Chu Hongying gripped her spear, fingers finding familiar grooves in the worn handle. She remained silent as forged steel, yet her knuckles whitened with unspoken tension.
"Before your father drew his final breath," the Elder continued, "he sealed half of the 'Lu Family Mechanism Diagrams' inside the shaft—the very key to the Bronze Door that so many have sought, so many have died for." Her laughter held no warmth, only the chill of ancient truths. "Half rests in your spear, pulsing with legacy and danger. As for the other half..." She paused, letting the silence stretch. "Even I wish to know its resting place. Did you truly believe he left you merely a weapon? Or did you sense there was always more to your inheritance?"
Chu Hongying's pupils narrowed, memories flashing through her mind—her father's hands on this very spear, his whispered warnings, the weight he'd placed on her young shoulders. For ten years, she had seen Lie Feng only as her father's legacy, a symbol to uphold.
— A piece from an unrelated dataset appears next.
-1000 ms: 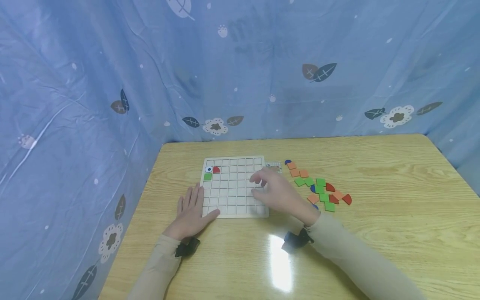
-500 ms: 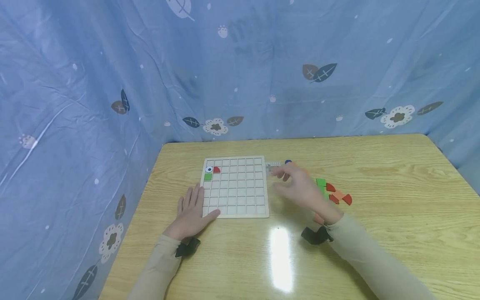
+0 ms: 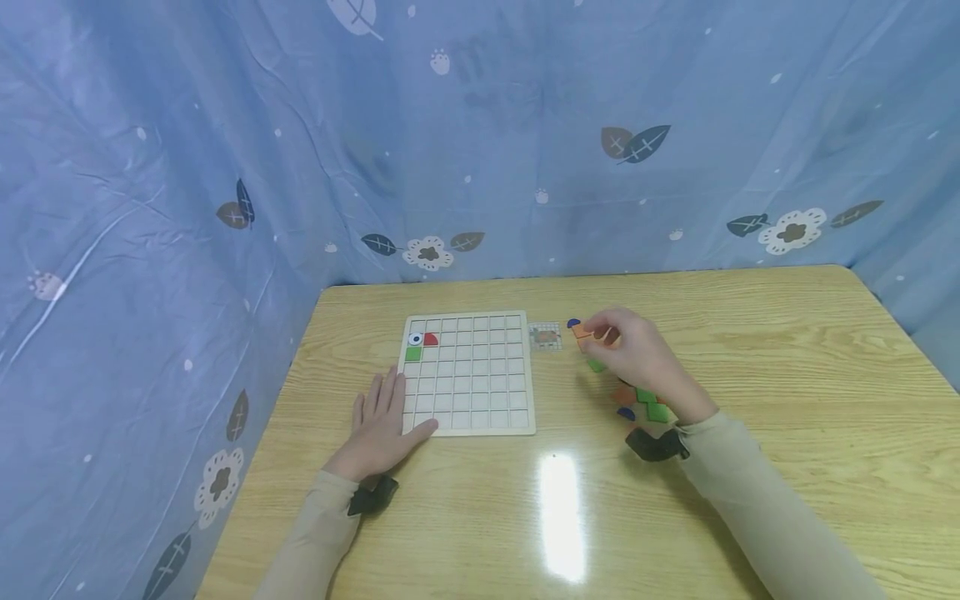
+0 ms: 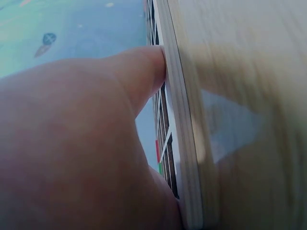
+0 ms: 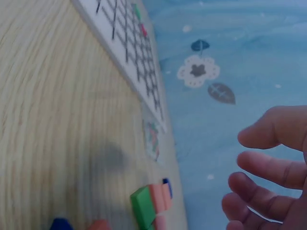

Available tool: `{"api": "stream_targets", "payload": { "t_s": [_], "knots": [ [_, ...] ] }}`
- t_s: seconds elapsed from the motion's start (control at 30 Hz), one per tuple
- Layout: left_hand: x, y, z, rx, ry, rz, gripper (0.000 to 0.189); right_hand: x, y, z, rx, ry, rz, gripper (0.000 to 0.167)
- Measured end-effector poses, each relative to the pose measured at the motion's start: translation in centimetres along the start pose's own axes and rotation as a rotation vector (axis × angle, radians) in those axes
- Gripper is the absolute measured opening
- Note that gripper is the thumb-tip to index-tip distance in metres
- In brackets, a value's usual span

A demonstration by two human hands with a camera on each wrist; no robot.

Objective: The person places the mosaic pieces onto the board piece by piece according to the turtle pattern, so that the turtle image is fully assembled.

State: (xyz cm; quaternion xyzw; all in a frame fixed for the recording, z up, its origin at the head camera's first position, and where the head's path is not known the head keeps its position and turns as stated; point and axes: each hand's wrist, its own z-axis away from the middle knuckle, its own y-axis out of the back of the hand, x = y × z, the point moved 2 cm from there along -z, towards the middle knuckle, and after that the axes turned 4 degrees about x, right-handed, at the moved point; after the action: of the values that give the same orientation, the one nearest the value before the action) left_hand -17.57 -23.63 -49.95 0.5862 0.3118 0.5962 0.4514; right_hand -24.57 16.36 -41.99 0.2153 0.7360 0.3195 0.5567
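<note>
My left hand (image 3: 373,433) rests with straight fingers at the left edge of a white gridded board (image 3: 468,392), its thumb along the near edge. In the left wrist view the thumb (image 4: 144,69) touches the board's rim (image 4: 184,120). Three pieces sit at the board's upper left: an eye tile (image 3: 416,339), a red quarter-circle (image 3: 431,340) and a green square (image 3: 413,354). My right hand (image 3: 633,350) hovers over loose tiles, nearest an orange square (image 3: 581,331). The right wrist view shows its thumb and fingers (image 5: 261,167) apart, bent, holding nothing.
A small pattern card (image 3: 545,336) lies against the board's right side. Beyond it are a blue half-circle (image 3: 573,322) and several green and orange tiles, partly hidden under the right hand. A blue curtain (image 3: 480,167) hangs behind the wooden table (image 3: 787,375).
My right hand has moved right from over the board, past the card, to the loose tiles. The left hand stays in place, and the pieces on the board are unchanged.
</note>
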Motion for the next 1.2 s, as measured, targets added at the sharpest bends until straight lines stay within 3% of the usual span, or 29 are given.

Now that understanding shifted, leaving her unsteady.
"And now," the Elder's voice sharpened, "you would break the spear and abandon your path for him?" She pointed one slender, childlike finger toward the breathless Shen Yuzhu. "Is he worth such cost? Worth shattering your father's final gift?"
"I do this not for him alone," Chu Hongying's voice remained low but gained steel, "but for the Northern Frontier's peace, for the Lu family's vindication, and so that... no others become pawns in power games that grind lives to dust." Her gaze didn't waver. "If saving one man who has fought beside me makes me a fool, then I embrace the title."
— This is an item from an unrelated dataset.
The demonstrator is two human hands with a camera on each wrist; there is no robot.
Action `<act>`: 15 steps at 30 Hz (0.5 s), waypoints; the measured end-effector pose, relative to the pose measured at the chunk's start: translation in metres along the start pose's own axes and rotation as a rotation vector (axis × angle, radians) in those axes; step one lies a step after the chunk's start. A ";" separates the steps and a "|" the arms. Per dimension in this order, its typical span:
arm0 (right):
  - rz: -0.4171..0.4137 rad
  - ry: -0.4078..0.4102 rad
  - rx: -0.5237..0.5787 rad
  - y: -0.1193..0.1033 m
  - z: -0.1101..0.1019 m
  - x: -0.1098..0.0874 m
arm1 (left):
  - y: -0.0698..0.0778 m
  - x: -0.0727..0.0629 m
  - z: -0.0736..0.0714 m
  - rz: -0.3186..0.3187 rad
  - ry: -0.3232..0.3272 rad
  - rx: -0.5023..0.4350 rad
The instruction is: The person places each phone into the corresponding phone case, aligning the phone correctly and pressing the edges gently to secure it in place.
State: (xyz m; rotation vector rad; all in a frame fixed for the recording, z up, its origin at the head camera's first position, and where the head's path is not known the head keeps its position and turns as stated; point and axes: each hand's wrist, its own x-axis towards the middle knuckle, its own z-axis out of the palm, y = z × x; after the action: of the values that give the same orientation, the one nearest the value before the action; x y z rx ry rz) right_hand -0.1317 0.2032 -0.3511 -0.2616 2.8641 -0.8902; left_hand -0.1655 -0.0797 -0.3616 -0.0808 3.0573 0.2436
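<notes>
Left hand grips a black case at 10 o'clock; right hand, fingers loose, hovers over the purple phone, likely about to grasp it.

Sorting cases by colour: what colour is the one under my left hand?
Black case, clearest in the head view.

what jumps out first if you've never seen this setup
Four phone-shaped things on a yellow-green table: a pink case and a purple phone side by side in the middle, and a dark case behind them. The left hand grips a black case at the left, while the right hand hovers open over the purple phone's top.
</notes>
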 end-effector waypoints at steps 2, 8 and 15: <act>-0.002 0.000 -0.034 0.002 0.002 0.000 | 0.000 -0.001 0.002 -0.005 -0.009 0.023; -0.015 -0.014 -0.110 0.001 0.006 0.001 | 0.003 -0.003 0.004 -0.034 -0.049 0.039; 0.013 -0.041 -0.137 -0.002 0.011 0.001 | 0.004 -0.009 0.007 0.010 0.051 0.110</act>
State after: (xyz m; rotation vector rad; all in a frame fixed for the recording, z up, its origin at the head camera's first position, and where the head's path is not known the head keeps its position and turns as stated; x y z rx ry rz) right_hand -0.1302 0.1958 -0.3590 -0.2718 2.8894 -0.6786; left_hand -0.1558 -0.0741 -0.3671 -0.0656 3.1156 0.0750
A flicker of approval vanished from the Medicine Elder's eyes like a snuffed candle. She traced a finger through the air; white smoke billowed from nowhere, flooding the room with mist that carried the scent of pine and forgotten places.
"Fine words require testing," her voice turned to ice. "The third question—you must answer within the illusion, where truth cannot hide behind noble speeches."
❖
The illusion descended without mercy, three trials pressing down like physical weights—
Father in chains, snow clinging to his torn armor: "The spear must not break! It is our family's soul!"
Soldiers shouting, their faces twisted with betrayal: "A woman cannot lead! Your very existence undermines everything!"
The man in her arms, his breath ghosting against her neck: "Was there ever... a moment... for me? Not the general, not the ally... just me?"
Illusions layered like crushing stones, each vision more vivid than reality. Chu Hongying clenched the Lie Feng Spear, knuckles white with strain—her father's will, her sole support for ten years, now feeling both impossibly heavy and desperately fragile.
"Choose." The Medicine Elder's voice sliced from the void, cold and final.
Her lips parted without sound. Duty to her father's memory, injustice demanding redress, trust of soldiers who followed her... and that pale, gentle face that had somehow become anchor and vulnerability—all warred within her trembling spirit.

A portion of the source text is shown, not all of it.